**WHAT YOU WILL DO**: Would you reproduce, without any alteration, the lines from the opening line of the entries through the line that has "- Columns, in" in it?
:: DATA SECTION
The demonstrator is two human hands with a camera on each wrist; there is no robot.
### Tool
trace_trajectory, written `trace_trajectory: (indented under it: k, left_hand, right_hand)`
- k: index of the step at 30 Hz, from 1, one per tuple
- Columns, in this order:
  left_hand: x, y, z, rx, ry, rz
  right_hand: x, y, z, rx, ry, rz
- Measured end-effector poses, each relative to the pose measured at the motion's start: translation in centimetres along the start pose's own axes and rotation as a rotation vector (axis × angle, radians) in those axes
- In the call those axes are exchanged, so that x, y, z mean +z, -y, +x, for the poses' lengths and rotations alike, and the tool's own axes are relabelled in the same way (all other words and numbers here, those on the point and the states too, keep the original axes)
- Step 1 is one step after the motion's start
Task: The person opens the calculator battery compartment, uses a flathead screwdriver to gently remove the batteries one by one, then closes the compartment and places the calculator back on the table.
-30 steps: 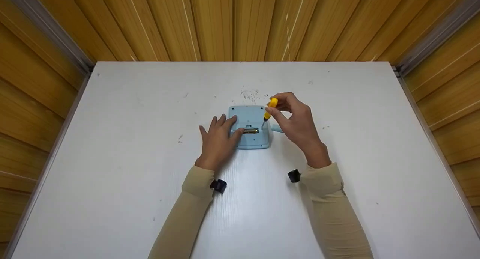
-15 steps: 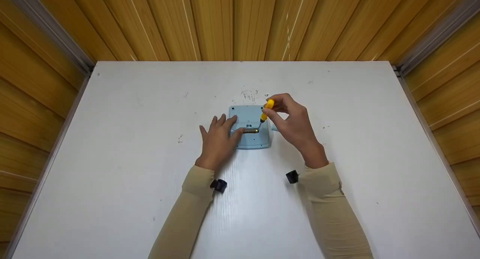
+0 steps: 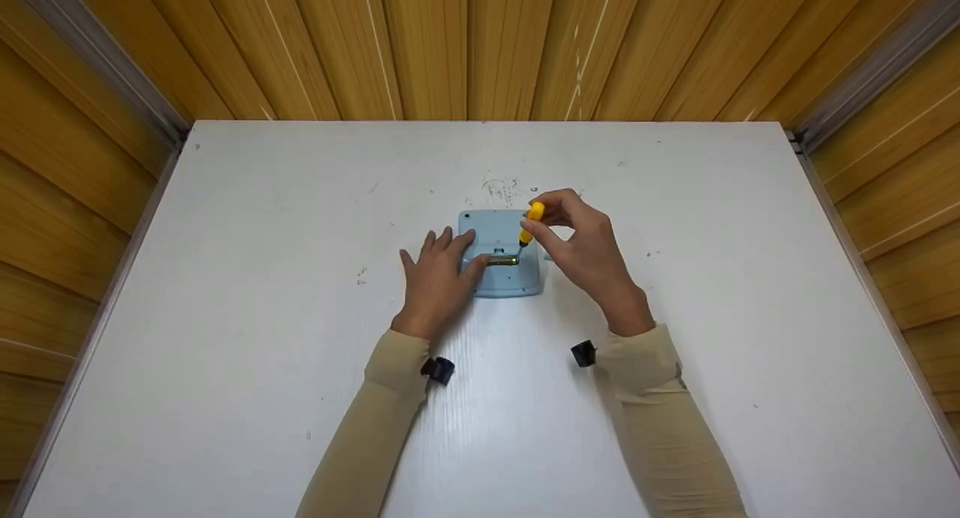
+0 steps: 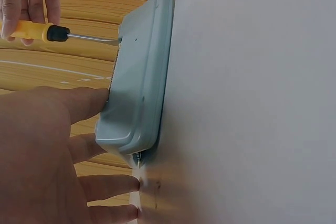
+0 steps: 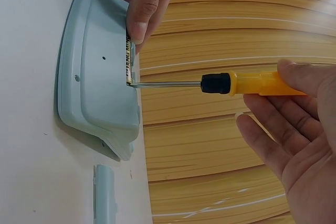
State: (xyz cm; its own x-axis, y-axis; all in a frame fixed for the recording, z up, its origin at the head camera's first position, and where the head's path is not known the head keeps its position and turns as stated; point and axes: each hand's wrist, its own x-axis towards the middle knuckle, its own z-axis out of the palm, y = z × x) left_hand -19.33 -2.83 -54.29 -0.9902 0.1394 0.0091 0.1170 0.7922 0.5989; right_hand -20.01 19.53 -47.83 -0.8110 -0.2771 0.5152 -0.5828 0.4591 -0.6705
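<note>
Two hands: left hand [image 3: 437, 285] and right hand [image 3: 596, 244], both near the centre of the head view; beige sleeves [image 3: 375, 413] come in from the bottom edge.
Left-hand grip: fingers spread, not wrapped round anything; we see the thumb tip resting on the battery [image 3: 504, 261] and the index fingertip at the left edge of the blue casing [image 3: 495, 233].
Right-hand grip: closed in a pinch, thumb against fingers, on the yellow handle [image 5: 262, 83] of the screwdriver [image 5: 216, 83].
Screwdriver tip: at the battery's right end; whether it bears on battery or slot edge we cannot tell.
Blue casing: centre of the head view, flat on the white table [image 3: 225, 315], battery slot facing up.
Small blue piece: lower left of the right wrist view, on the table, apart from the casing [image 5: 105, 195].
Wall: we record yellow wood-grain panels [image 3: 480, 52] across the top of the head view.
</note>
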Motion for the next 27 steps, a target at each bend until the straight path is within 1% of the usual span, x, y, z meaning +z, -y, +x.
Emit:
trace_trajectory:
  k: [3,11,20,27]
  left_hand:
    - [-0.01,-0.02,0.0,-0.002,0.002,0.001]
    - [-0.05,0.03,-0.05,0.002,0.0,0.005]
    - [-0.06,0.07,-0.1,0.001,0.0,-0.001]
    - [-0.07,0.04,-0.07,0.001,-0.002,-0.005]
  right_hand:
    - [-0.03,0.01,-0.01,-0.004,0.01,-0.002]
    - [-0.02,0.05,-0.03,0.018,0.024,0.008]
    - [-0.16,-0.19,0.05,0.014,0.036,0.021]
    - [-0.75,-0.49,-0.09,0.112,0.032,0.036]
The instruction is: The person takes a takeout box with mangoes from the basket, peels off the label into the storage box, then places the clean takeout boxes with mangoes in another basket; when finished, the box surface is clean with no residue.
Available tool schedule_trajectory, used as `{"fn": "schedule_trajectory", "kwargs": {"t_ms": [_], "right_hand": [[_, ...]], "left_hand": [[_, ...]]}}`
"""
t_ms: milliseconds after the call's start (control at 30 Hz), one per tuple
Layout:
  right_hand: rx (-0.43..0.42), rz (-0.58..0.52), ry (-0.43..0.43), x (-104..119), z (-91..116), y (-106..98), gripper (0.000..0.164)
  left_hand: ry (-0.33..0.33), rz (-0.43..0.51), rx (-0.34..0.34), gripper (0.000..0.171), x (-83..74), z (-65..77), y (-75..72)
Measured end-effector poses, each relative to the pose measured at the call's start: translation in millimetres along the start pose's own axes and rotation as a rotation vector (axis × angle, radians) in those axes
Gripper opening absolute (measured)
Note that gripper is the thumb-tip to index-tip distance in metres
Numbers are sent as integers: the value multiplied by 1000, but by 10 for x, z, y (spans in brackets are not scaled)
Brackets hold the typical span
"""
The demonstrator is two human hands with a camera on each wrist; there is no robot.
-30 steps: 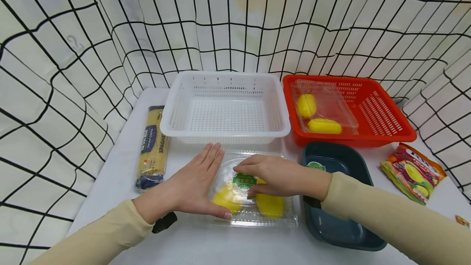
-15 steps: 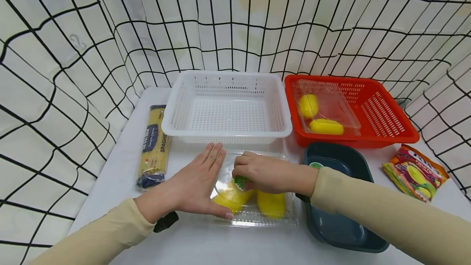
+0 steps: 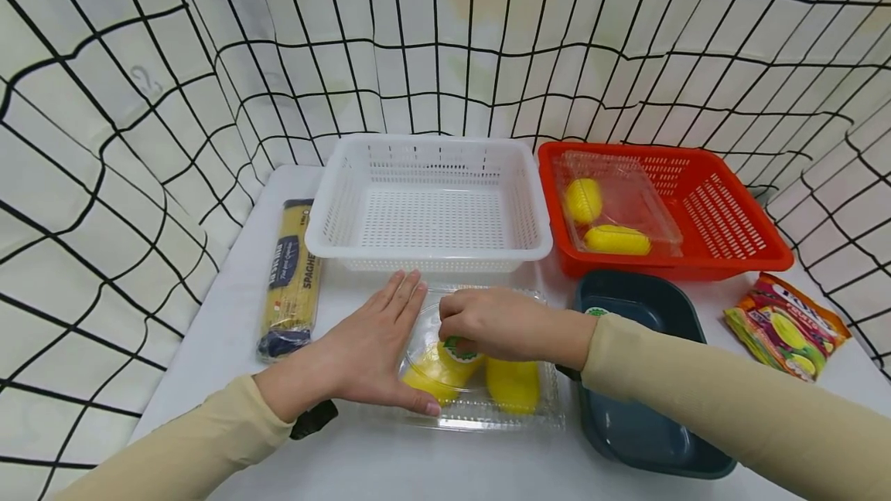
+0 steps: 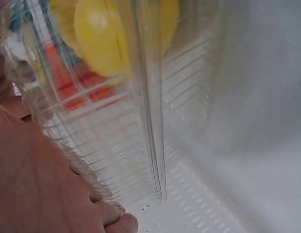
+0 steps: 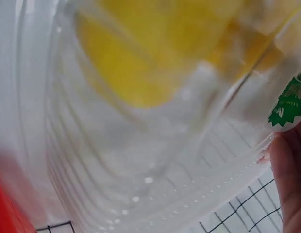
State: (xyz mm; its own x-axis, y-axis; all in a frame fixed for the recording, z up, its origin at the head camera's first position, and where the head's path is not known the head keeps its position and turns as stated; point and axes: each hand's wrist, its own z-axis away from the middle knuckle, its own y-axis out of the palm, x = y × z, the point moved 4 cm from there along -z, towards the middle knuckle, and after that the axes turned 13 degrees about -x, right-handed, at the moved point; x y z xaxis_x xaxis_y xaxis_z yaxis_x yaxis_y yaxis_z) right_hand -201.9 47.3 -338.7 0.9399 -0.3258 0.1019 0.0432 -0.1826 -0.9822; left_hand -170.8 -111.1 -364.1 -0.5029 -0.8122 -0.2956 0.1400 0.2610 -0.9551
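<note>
Pinching the green sticker (image 3: 459,351) atop the clear container (image 3: 480,423), the right hand (image 3: 490,322) should work gently, the straight-fingered left hand (image 3: 372,350) bracing that container.

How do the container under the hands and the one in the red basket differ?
The near container lies on the table; the far container sits in the red basket.
The near container bears a green sticker pinched by the right hand; the far container shows none.
Both are clear, with yellow items inside.
</note>
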Motion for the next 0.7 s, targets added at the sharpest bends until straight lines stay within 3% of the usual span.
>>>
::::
**EXERCISE OUTPUT**:
The demonstrator is two human hands with a camera on each wrist; there is no robot.
### Tool
trace_trajectory, written `trace_trajectory: (indented under it: k, left_hand, right_hand)`
- k: index of the step at 30 Hz, from 1, one per tuple
- Columns, in this order:

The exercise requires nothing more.